> [DIRECTIONS]
Given the listing below, reproduce all of it exactly.

=== Section Start ===

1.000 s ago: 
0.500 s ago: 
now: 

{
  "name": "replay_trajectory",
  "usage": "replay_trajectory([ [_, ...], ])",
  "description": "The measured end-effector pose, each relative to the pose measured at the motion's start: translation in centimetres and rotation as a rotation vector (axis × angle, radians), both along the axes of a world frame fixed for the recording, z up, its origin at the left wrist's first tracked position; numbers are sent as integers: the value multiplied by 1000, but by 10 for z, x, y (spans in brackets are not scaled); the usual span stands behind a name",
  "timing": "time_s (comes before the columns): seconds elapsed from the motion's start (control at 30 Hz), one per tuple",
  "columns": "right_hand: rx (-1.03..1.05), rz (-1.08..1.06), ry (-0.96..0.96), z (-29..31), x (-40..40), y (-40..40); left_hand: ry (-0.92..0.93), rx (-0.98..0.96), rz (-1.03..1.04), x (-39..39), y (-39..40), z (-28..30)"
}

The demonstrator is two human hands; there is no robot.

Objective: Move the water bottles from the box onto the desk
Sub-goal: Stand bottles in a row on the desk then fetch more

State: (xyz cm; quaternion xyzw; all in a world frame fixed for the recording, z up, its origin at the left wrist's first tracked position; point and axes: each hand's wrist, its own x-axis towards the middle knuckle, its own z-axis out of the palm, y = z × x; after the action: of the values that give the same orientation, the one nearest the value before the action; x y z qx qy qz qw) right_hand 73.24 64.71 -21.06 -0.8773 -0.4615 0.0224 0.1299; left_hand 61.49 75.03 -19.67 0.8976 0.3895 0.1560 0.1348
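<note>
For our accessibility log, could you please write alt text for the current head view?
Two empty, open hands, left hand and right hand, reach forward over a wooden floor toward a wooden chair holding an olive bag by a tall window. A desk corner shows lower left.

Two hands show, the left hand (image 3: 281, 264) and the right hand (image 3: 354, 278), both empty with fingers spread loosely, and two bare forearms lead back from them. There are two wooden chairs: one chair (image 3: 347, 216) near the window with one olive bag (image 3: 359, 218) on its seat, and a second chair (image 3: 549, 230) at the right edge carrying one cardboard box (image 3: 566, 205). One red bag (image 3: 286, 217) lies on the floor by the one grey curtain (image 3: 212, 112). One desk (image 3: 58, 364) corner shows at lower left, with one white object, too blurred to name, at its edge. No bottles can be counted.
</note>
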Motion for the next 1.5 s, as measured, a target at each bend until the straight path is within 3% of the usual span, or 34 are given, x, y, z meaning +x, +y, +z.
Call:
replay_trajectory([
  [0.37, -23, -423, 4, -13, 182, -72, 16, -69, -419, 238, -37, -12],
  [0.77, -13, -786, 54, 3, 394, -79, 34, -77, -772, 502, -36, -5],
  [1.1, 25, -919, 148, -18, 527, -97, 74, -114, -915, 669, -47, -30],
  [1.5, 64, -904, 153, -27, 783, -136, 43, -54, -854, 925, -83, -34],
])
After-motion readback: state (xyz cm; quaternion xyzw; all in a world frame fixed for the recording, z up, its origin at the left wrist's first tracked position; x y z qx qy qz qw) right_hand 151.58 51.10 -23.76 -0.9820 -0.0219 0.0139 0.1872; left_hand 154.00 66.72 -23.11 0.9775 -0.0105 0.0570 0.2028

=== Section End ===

> [REPLY TO THE TASK]
1.000 s ago: 
0.500 s ago: 
now: 

{
  "name": "replay_trajectory",
  "usage": "replay_trajectory([ [_, ...], ])",
  "description": "The measured end-effector pose, each relative to the pose measured at the motion's start: translation in centimetres and rotation as a rotation vector (axis × angle, radians), both along the axes of a world frame fixed for the recording, z up, its origin at the left wrist's first tracked position; numbers are sent as integers: the value multiplied by 1000, but by 10 for z, x, y (spans in brackets are not scaled); the usual span stands behind a name",
  "timing": "time_s (comes before the columns): seconds elapsed from the motion's start (control at 30 Hz), one per tuple",
  "columns": "right_hand: rx (-1.03..1.05), rz (-1.08..1.06), ry (-0.96..0.96), z (-29..31), x (-40..40), y (-40..40); left_hand: ry (-0.92..0.93), rx (-0.98..0.96), rz (-1.03..1.04), x (-39..39), y (-39..40), z (-28..30)"
}

The demonstrator is two human hands; there is no robot.

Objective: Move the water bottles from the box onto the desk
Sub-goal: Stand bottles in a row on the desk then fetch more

State: (xyz cm; quaternion xyzw; all in a world frame fixed for the recording, z up, its origin at the left wrist's first tracked position; point and axes: each hand's wrist, its own x-axis towards the middle knuckle, its own z-axis out of the palm, y = z × x; after the action: of the values that give the same orientation, the one nearest the value before the action; x y z qx qy qz qw) right_hand 73.24 64.71 -21.06 -0.8773 -0.4615 0.0224 0.1299; left_hand 61.49 75.03 -19.67 0.8976 0.3895 0.1560 0.1348
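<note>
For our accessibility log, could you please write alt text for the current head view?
Two empty, open hands, left hand and right hand, reach forward over a wooden floor toward a wooden chair holding an olive bag by a tall window. A desk corner shows lower left.

Two hands show, the left hand (image 3: 281, 264) and the right hand (image 3: 354, 278), both empty with fingers spread loosely, and two bare forearms lead back from them. There are two wooden chairs: one chair (image 3: 347, 216) near the window with one olive bag (image 3: 359, 218) on its seat, and a second chair (image 3: 549, 230) at the right edge carrying one cardboard box (image 3: 566, 205). One red bag (image 3: 286, 217) lies on the floor by the one grey curtain (image 3: 212, 112). One desk (image 3: 58, 364) corner shows at lower left, with one white object, too blurred to name, at its edge. No bottles can be counted.
</note>
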Motion for the next 1.5 s, as measured, a target at each bend until the straight path is within 3% of the usual span, or 34 are given, x, y, z meaning +x, +y, +z.
Call:
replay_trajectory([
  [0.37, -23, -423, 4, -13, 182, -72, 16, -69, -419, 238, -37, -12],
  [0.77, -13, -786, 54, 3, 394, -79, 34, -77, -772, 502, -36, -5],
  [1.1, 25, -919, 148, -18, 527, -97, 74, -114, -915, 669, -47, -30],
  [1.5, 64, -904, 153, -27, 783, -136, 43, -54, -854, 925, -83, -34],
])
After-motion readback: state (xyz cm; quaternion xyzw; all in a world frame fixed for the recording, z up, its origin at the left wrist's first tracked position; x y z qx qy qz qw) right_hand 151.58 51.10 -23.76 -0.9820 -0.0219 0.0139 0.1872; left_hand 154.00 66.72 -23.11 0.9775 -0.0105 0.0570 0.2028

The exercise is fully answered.